**WHAT THIS TASK INVOLVES**
What you return must match, exactly, the lines running from the one containing "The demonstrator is" to the end of the data, both included, and must contain no pictures.

+++

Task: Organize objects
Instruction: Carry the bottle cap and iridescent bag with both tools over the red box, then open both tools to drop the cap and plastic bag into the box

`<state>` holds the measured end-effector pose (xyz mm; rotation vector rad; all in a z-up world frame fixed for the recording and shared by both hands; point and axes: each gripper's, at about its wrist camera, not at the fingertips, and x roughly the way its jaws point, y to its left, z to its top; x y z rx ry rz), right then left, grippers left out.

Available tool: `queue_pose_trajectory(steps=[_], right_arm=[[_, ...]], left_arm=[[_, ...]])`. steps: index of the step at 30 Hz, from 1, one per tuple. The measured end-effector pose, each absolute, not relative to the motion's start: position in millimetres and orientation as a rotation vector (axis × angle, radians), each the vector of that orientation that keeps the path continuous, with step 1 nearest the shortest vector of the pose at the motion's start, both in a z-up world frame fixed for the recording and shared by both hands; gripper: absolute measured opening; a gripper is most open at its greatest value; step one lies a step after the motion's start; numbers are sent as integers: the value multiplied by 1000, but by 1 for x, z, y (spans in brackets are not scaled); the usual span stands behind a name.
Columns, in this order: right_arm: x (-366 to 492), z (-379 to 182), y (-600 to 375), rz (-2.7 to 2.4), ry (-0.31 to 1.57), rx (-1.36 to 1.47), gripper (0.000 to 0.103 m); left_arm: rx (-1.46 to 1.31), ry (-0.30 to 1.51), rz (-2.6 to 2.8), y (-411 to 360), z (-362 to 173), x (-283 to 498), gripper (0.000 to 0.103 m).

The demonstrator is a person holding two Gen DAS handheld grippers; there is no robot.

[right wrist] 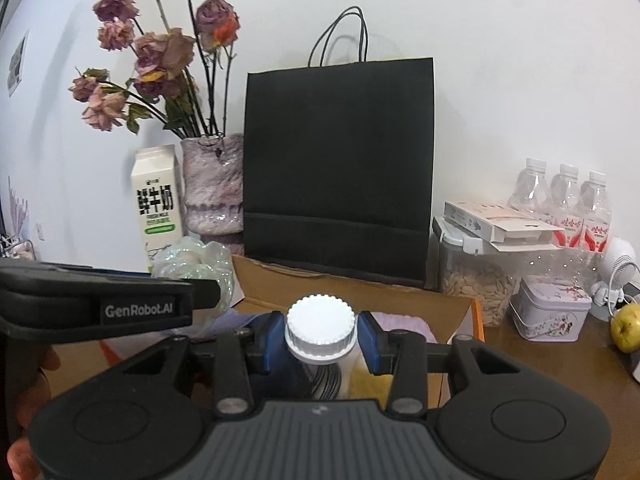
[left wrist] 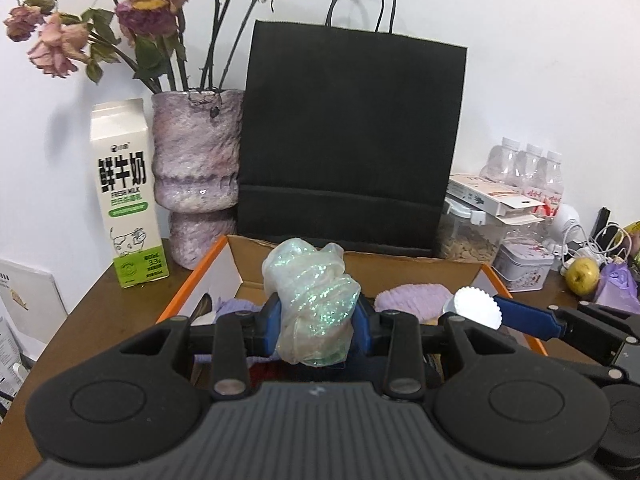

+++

**WRITTEN SOLUTION**
The demonstrator is a person holding two Gen DAS handheld grippers; there is no robot.

[right wrist] 
[left wrist] 

Nothing remains to be done, and the exercise is complete.